IT Due Diligence – 6 Key Considerations for Private Equity Investors


When private equity investors evaluate whether to acquire a target, assessing IT can be a challenge, especially in today’s dynamic technology landscape.

Assessing Information Technology (IT) risks, capabilities, and maturity during due diligence is critical to understanding whether a company’s technology infrastructure can support an investment thesis. In an increasingly dynamic technology landscape, determining whether IT is creating or destroying value is more important than ever before. In every business, IT should be viewed as a driver of the broader organization and must be examined closely to ensure it is effectively and efficiently enabling operations. While sector and technology expertise are often needed to conduct a thorough review of IT, investors can reference the following best practices as they consider a more thorough review of IT:

Zoom Out to Zoom In

Performing IT due diligence goes far beyond counting IT assets. It should broadly and comprehensively evaluate the current state IT capabilities and solutions to determine whether they will support the achievement of the investment thesis. This will help set the stage for successful integration down the line. Investors should take a “business first” approach to the IT evaluation, asking questions, such as:

    • Has the target invested appropriately in IT?
    • Does the target have a strategy in place to protect critical processes and intellectual property?
    • Are applications that support critical business functions scalable with the company’s planned growth?
    • What critical exposures does the company have to cyberattacks or other existential threats?
    • Does corporate management have the capability to effectively manage IT costs and planned investments?
    • How does the target manage sensitive customer and employee data?
    • What is the level and quality of integration of historically acquired businesses?
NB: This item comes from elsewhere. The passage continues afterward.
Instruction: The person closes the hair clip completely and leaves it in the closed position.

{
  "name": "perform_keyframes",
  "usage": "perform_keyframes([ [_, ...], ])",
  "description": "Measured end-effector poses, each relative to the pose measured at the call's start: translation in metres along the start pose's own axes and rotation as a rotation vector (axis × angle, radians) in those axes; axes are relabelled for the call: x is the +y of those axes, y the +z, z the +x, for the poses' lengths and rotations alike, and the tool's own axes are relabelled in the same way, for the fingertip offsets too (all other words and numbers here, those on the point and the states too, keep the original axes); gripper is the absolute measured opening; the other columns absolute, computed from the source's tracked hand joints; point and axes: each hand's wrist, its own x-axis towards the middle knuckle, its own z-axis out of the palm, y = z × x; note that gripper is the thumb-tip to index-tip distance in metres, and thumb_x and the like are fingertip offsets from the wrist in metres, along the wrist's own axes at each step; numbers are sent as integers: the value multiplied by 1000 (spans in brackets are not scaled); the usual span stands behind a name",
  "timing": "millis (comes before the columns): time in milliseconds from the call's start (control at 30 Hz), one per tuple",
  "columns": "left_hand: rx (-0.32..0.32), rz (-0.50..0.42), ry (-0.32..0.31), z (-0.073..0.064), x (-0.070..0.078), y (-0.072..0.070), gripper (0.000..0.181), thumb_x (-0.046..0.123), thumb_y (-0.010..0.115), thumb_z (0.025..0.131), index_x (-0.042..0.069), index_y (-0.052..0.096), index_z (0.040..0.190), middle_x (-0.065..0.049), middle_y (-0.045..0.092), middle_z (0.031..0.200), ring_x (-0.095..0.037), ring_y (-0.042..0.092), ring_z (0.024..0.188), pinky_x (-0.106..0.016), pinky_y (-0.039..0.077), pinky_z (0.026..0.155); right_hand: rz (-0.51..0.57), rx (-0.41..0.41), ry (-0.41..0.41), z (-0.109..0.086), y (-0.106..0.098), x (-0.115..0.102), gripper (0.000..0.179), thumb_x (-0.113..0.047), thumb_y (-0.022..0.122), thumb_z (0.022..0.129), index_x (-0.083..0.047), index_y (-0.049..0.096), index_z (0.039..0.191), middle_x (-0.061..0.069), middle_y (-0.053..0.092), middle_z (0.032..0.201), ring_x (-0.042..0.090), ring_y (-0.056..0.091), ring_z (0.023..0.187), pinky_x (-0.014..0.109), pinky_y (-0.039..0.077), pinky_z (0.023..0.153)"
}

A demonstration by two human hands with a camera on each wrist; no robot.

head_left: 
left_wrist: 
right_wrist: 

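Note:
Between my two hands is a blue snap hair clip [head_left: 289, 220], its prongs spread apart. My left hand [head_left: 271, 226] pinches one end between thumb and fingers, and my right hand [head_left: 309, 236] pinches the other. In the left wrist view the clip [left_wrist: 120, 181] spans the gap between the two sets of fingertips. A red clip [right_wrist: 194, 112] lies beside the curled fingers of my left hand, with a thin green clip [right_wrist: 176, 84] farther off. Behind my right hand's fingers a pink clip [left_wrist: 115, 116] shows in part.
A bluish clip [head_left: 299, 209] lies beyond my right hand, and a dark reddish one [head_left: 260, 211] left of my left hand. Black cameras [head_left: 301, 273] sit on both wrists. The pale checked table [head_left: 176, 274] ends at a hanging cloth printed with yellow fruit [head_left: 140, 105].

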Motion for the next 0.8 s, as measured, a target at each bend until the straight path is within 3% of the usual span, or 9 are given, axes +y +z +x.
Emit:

Uncover Value Through Benchmarking

To understand whether the Target’s IT solutions and capabilities are suited to the long-term investment vision, it can be helpful to benchmark with a relevant peer group on key IT value drivers including:

  • Service delivery efficiency
  • Infrastructure, application and data reliability and scalability
  • Governance and risk management
  • Team and partner capabilities

Evaluate ERP System Effectiveness

ERP systems sit at the center of the IT universe, making them either an essential driver of value or a major roadblock. As part of the diligence process, investors should do a “health check” of the target’s current ERP system, keeping the following questions front and center:

  • Are applications and database performance interfering with operations or customer needs?
  • Is the ERP system sophisticated enough to support the target’s post-close evolution into a strong platform for integration? Can it support bolt-on acquisitions?
  • If target is a multi-business unit, are ERP solutions standardized across the business and scalable to support strategic growth?

If the target company does not have an ERP system in place, investors should look to determine whether their IT infrastructure is enabling key business practices and effective data use.

Scope Out Cybersecurity

Conducting a full cybersecurity audit of the target prior to purchase is not always necessary or strategic, as they are often costly and time consuming. During diligence, find out how the company is managing cybersecurity. Have they engaged a third party cybersecurity audit in the last year and/or developed a multi-year prioritized Cybersecurity Improvement Plan based on the findings? With this intel in hand, investors can then explore questions such as:

  • Does the team include members with cybersecurity certifications?
  • Are there plans in place to help detect, respond to, and recover from security incidents?
  • How robust are protection policies? Is data encryption required?
  • Are there tools and methods in place to prevent and detect insider and external threats?

Assess Data Management

Investors should evaluate how data is being managed within the target company to uncover risks and opportunities associated with the investment. Questions to ask include:

  • Where is data stored?
  • Has master data cleansing been initiated?
  • Is data regularly backed up?
  • What data is sensitive?
  • Are there any regulatory compliance requirements?
  • Where do we store our most critical digital intellectual property?

Gauge Strength of IT Leadership

The target company’s IT leadership should have strong business acumen and a clear focus on business value creation. To gauge leadership capabilities, Investors should ask:

  • Does the IT team work together in an open and collaborative manner?
  • Is the IT team right-sized for effectiveness?
  • Does the IT team select solutions that are aligned with the broader IT strategy and track progress against business value-based KPIs?

The days are long gone when leaders could run a business without IT. PE investors know that if IT does not adequately support the portfolio company, value creation may not go as planned, and their investment may be at risk.

IT is not peripheral—it is core to the success of any investment. Doing the diligence to see whether the target company’s IT function will help or hinder the achievement of the investment thesis is critical to making sure deals are done right.